You’re standing on a mountainside in thick fog. You can’t see the valley floor. You can’t see the peak behind you. You can see approximately nothing. But you can feel the ground under your feet — the slope, the angle, the direction the earth tilts. So you do the obvious thing. You take a step downhill.

Then another. Then another.

That’s gradient descent. The algorithm behind every neural network ever trained, every large language model, every image generator, every system that has made the last decade of AI feel like science fiction. The entire $600 billion AI industry runs on a blind man walking downhill.

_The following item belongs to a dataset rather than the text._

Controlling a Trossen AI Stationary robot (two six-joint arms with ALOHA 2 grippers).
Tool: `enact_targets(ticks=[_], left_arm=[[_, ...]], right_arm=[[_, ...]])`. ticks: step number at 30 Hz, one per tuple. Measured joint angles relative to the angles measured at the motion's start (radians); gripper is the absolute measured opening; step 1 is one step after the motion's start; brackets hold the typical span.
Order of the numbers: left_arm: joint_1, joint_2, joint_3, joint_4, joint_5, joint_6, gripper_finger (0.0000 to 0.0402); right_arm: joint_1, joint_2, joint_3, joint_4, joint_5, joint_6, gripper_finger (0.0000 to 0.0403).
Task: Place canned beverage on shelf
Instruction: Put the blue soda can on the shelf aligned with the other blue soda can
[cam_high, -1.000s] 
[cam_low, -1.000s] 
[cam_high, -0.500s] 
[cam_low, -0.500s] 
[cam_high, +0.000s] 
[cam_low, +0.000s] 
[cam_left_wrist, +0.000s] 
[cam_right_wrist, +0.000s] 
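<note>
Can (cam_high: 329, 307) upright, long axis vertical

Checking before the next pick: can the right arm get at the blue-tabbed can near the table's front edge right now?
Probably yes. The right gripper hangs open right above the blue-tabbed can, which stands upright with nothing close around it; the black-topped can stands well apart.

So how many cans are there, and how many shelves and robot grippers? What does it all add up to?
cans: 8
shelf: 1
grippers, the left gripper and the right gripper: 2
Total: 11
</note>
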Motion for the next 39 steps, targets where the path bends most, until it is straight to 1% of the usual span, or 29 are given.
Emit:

The math is elegant. The intuition is almost childishly simple. And yet something about gradient descent is deeply strange — because in the kind of landscapes that modern neural networks navigate, landscapes with millions or billions of dimensions, the algorithm has no business working as well as it does. The real mystery isn’t how gradient descent works. It’s why it works so unreasonably well.

The Slope Under Your Feet

A neural network has parameters — weights and biases, the knobs you can turn. A loss function measures how wrong the network’s predictions are. Training is the process of turning the knobs to make the wrongness smaller.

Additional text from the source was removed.